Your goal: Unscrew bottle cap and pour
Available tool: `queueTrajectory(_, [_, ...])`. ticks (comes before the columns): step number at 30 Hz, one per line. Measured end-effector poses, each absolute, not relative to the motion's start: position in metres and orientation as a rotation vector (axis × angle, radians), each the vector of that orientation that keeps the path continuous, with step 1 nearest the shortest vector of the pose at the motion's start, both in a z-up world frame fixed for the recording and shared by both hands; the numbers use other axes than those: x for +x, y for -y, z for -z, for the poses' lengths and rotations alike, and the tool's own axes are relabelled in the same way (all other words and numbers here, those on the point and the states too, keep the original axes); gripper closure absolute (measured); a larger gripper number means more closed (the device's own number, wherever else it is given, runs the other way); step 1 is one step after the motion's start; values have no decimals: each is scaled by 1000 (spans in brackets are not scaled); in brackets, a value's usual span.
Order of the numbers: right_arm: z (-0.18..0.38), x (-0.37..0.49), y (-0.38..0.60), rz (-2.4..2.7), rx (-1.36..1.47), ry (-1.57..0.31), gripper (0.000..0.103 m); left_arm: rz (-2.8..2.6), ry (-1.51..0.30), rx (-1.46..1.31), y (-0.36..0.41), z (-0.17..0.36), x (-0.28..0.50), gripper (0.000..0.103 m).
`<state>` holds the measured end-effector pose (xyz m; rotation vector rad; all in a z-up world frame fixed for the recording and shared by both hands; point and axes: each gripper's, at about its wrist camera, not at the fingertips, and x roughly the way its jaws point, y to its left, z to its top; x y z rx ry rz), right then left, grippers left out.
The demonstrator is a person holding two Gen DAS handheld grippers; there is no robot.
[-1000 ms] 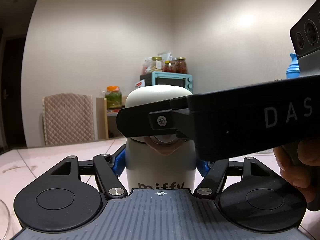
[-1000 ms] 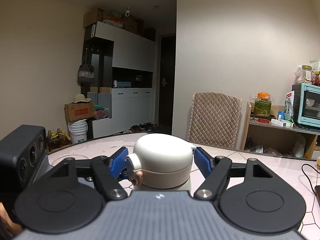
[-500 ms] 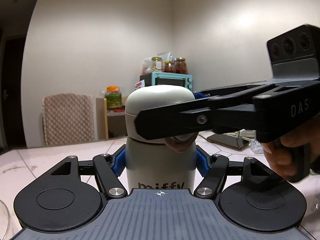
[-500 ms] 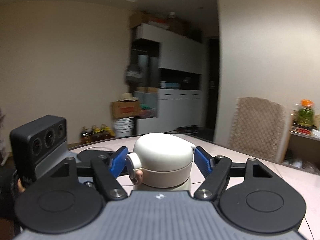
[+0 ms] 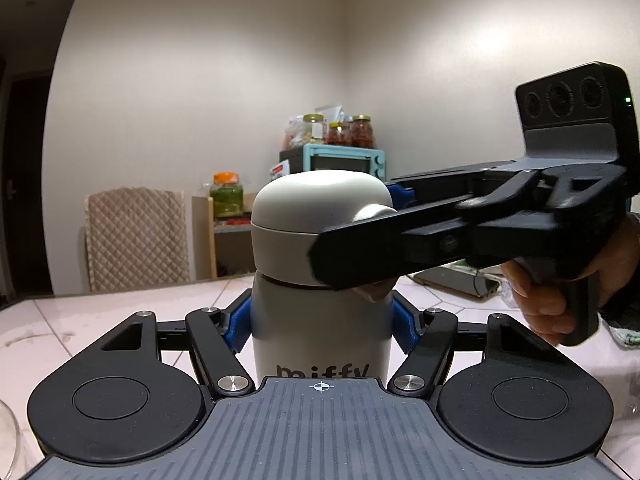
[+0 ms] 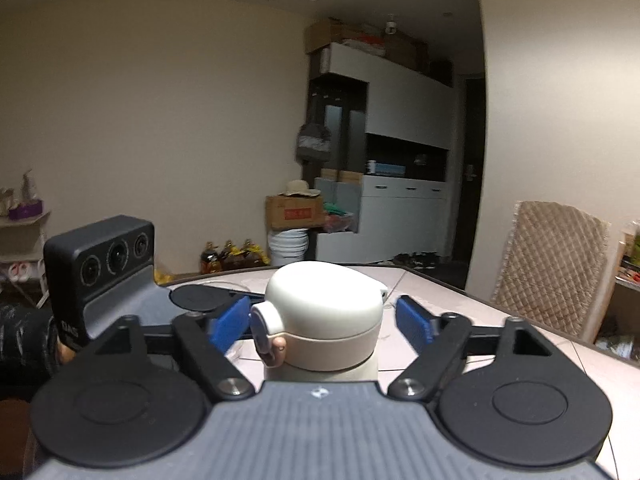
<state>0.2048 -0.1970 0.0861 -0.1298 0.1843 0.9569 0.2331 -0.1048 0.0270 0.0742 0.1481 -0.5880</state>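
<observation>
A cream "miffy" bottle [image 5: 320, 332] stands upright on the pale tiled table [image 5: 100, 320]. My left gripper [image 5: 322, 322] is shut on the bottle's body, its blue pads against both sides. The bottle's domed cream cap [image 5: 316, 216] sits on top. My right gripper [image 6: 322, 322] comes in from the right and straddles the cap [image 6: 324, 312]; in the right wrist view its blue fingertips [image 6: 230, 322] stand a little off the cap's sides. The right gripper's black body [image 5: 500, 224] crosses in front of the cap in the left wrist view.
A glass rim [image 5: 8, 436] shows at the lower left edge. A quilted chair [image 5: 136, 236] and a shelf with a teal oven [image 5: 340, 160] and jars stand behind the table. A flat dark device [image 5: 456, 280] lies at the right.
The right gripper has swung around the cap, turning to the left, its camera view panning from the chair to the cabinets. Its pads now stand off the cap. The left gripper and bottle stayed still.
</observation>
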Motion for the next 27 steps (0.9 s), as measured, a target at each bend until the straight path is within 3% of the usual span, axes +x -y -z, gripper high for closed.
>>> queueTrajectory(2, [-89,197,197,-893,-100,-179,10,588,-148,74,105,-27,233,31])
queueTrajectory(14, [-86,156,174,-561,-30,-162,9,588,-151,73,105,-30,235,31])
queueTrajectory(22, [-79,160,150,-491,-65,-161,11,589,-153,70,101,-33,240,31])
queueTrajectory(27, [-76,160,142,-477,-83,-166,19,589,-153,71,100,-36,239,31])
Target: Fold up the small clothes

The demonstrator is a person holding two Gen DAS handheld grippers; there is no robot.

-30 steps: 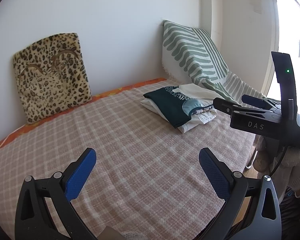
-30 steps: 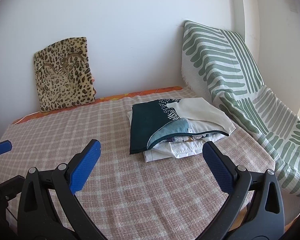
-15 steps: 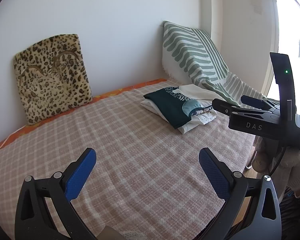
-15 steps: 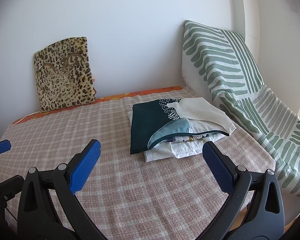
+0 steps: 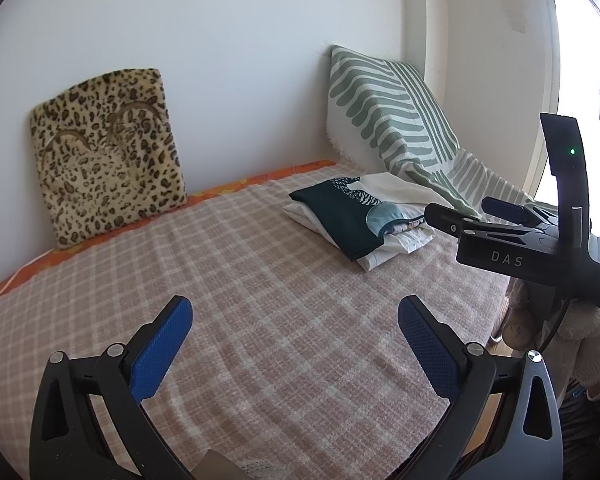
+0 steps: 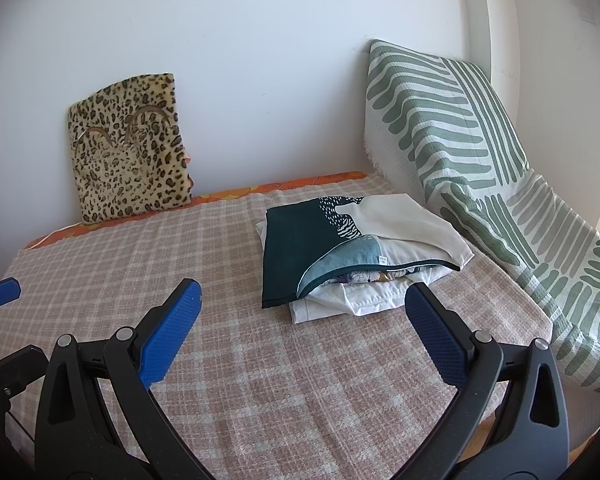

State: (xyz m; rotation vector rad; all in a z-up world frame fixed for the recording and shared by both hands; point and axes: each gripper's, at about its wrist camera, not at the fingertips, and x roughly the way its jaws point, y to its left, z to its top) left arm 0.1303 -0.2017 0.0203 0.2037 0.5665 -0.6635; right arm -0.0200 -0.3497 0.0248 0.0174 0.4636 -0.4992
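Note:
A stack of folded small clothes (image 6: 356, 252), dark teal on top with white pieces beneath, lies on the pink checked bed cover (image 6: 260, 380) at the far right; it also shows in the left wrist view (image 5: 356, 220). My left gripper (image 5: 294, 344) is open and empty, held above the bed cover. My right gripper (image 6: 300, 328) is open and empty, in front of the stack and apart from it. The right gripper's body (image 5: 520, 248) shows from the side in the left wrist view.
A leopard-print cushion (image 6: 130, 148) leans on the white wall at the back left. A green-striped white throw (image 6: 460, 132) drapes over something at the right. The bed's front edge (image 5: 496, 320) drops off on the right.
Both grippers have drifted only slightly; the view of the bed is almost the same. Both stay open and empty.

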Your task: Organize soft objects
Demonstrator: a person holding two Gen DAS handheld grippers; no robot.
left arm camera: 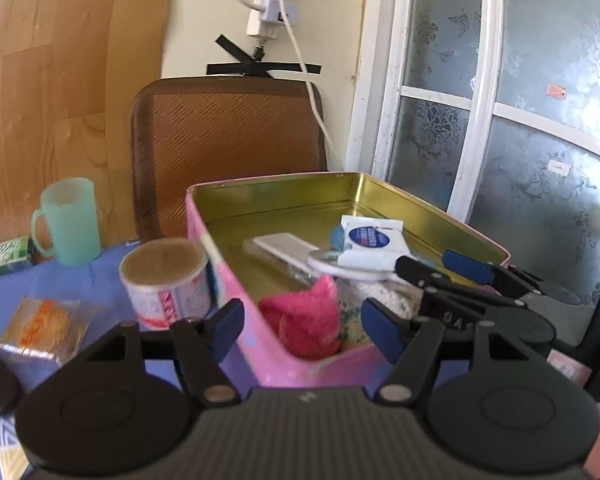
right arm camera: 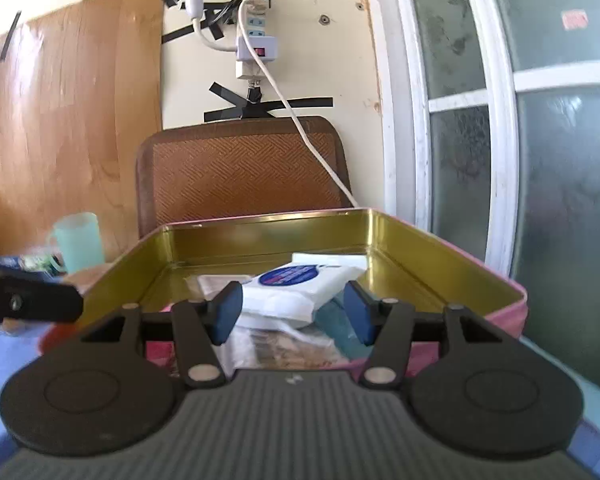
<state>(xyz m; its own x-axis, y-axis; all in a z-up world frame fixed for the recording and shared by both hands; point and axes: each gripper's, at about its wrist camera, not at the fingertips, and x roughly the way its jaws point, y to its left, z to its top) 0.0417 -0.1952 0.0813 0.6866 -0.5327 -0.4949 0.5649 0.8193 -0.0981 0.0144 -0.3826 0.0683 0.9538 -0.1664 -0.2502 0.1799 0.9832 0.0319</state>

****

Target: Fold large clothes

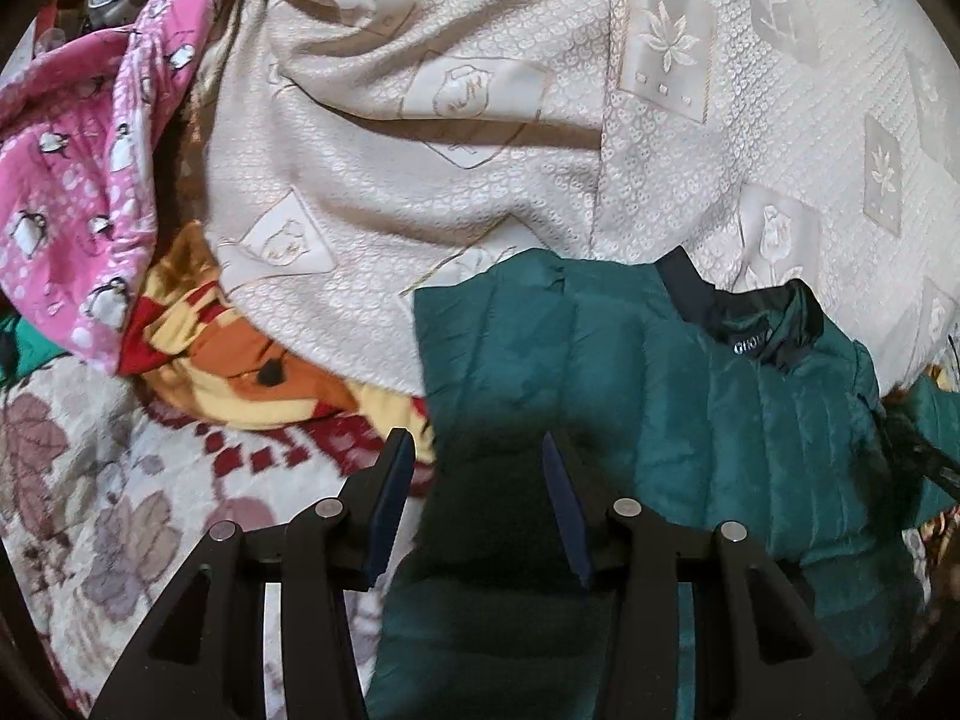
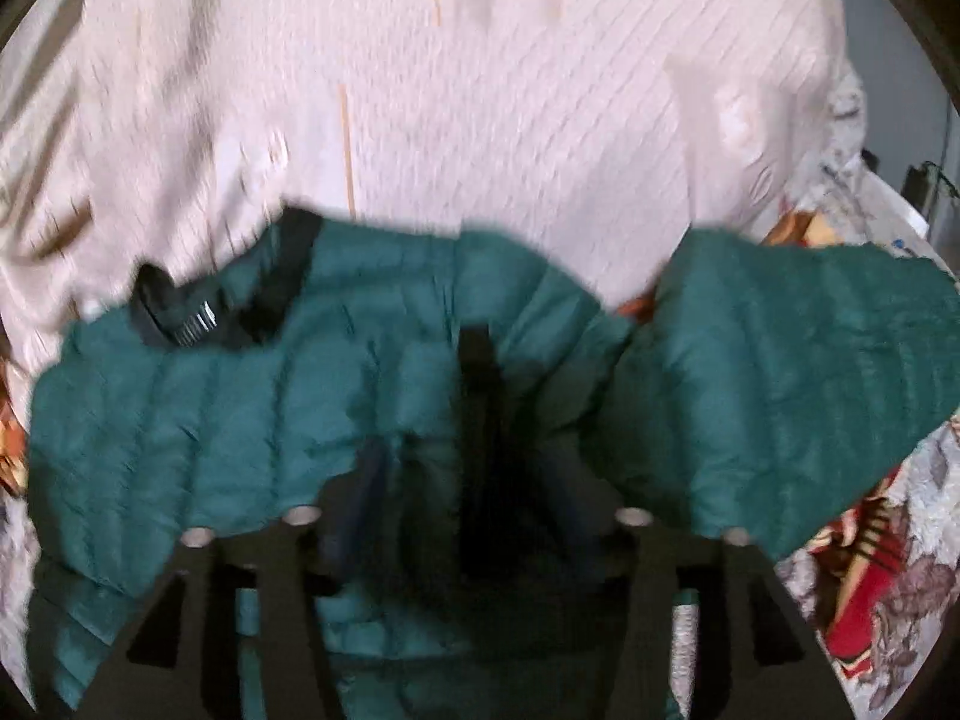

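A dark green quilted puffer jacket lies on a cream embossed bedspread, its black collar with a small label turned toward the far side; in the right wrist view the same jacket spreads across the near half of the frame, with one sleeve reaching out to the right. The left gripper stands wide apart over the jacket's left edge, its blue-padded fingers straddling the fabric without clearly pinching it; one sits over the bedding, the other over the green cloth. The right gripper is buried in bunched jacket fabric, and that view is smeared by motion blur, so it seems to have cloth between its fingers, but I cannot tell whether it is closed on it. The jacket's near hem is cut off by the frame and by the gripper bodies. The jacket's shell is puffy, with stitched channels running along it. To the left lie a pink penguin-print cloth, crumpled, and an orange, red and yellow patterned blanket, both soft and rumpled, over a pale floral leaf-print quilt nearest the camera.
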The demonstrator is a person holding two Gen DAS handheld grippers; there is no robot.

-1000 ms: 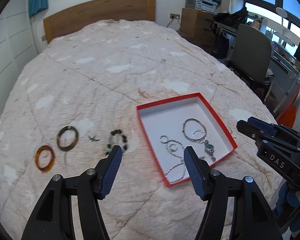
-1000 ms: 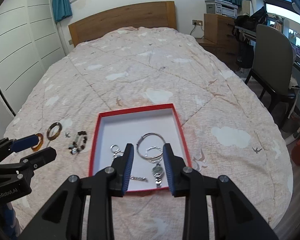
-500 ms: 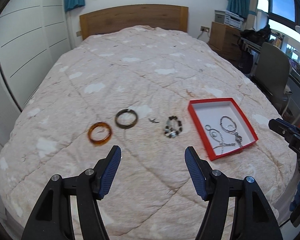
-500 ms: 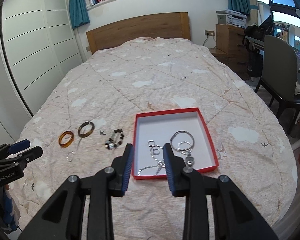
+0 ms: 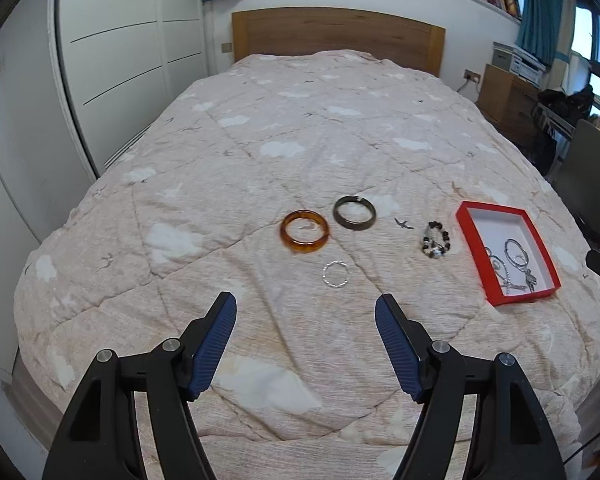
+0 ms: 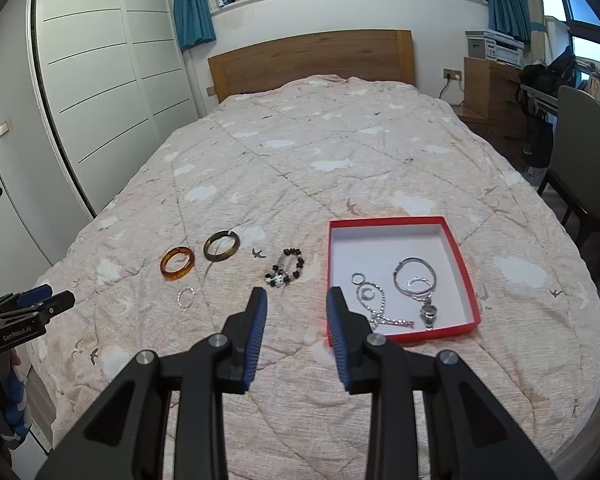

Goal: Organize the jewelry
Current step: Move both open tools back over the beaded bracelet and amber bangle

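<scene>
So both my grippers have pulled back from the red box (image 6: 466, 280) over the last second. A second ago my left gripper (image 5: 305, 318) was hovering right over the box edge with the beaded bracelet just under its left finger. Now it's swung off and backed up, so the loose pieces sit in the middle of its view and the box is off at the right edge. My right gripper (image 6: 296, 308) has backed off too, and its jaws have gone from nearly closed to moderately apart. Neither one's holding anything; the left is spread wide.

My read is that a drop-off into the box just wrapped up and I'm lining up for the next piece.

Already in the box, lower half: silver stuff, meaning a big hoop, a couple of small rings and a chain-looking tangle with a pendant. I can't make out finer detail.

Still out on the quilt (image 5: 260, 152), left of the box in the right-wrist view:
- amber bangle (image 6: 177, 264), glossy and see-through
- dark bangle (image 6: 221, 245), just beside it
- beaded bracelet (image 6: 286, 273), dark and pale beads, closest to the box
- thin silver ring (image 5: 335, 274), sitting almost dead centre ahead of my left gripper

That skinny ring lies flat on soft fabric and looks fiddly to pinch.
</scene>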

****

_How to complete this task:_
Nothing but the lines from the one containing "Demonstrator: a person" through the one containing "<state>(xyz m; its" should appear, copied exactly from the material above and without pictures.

_Exercise answer:_
Demonstrator: a person holding two Gen DAS handheld grippers; no robot.
left arm camera: 
right arm camera: 
<state>(xyz m; its own x-axis, y-axis; all in a z-up world frame fixed for the recording and shared by both hands; point and axes: each gripper's, at about its wrist camera, not at the fingertips, and x roughly the way its jaws point, y to its left, z to its top) 0.0417 -0.1952 0.0813 0.6866 -0.5327 -0.4949 0.5649 0.8193 -0.0981 0.0144 -0.3826 0.0683 0.9538 -0.1664 -0.2502 0.1799 0.9832 0.0319</state>

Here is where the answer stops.